»»

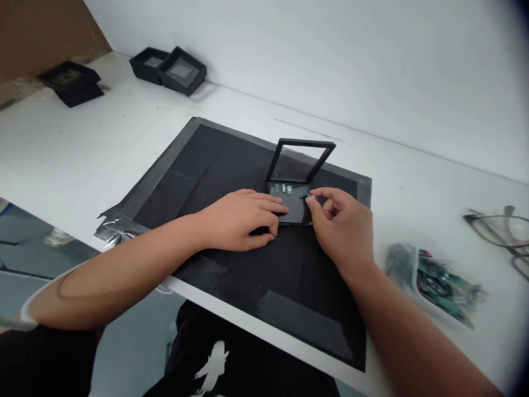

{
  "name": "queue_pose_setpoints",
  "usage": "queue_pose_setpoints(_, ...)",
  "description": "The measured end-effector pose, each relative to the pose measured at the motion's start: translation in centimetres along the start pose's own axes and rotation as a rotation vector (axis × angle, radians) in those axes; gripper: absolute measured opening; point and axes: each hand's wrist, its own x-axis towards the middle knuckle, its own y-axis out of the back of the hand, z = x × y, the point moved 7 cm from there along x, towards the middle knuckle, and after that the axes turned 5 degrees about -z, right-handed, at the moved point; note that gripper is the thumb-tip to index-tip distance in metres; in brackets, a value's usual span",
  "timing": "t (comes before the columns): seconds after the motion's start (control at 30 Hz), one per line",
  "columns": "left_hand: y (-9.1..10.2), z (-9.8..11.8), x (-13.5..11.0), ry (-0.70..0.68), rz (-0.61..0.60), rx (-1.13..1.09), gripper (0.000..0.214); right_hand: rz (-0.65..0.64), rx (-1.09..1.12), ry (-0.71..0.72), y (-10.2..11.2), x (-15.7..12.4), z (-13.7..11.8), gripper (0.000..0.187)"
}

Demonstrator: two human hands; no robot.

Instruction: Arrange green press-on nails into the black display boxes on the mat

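A small black display case [296, 212] lies on a black mat, its framed lid [303, 142] with a clear window standing up at the back. Several pale green press-on nails [284, 188] sit in a row at the case's back left. My right hand [343, 223] pinches a dark green press-on nail [305, 196] over the case's right side; the fingers partly cover it. My left hand [248, 220] rests flat at the case's left and front edge, fingers apart, one fingertip over the case floor. A tiny dark green bit [275, 237] shows by its thumb tip.
The black mat [248, 281] is taped to a white table [128, 132]. To the right stand a clear container of green pieces [442, 286] and a pair of glasses [502, 229]. More black cases [182, 71] lie at the back left, near another dark stack [72, 82].
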Motion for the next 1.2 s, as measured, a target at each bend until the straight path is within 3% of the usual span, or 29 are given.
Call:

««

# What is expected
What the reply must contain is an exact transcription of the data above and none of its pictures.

# Written answer
{
  "name": "queue_pose_setpoints",
  "usage": "queue_pose_setpoints(_, ...)",
  "description": "The measured end-effector pose, each relative to the pose measured at the motion's start: translation in centimetres along the start pose's own axes and rotation as a rotation vector (axis × angle, radians) in those axes; gripper: absolute measured opening; point and axes: each hand's wrist, its own x-axis towards the middle knuckle, its own y-axis out of the back of the hand, z = x × y, the point moved 7 cm from there along x, towards the middle knuckle, and after that the axes turned 5 degrees about -z, right-handed, at the moved point; note that gripper is the thumb-tip to index-tip distance in metres; in brackets, a value's usual span",
  "timing": "t (comes before the columns): seconds after the motion's start (control at 30 Hz), one per line",
  "columns": "left_hand: y (-9.1..10.2), z (-9.8..11.8), x (-13.5..11.0), ry (-0.70..0.68), rz (-0.61..0.60), rx (-1.13..1.09), gripper (0.000..0.214); right_hand: rz (-0.65..0.64), rx (-1.09..1.12), ry (-0.71..0.72), y (-10.2..11.2), x (-15.7..12.4), z (-13.7..11.8), gripper (0.000..0.187)"
}

Demonstrator: two human hands; no robot.

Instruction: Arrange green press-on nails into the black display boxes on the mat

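A small black display case [296, 212] lies on a black mat, its framed lid [303, 142] with a clear window standing up at the back. Several pale green press-on nails [284, 188] sit in a row at the case's back left. My right hand [343, 223] pinches a dark green press-on nail [305, 196] over the case's right side; the fingers partly cover it. My left hand [248, 220] rests flat at the case's left and front edge, fingers apart, one fingertip over the case floor. A tiny dark green bit [275, 237] shows by its thumb tip.
The black mat [248, 281] is taped to a white table [128, 132]. To the right stand a clear container of green pieces [442, 286] and a pair of glasses [502, 229]. More black cases [182, 71] lie at the back left, near another dark stack [72, 82].
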Motion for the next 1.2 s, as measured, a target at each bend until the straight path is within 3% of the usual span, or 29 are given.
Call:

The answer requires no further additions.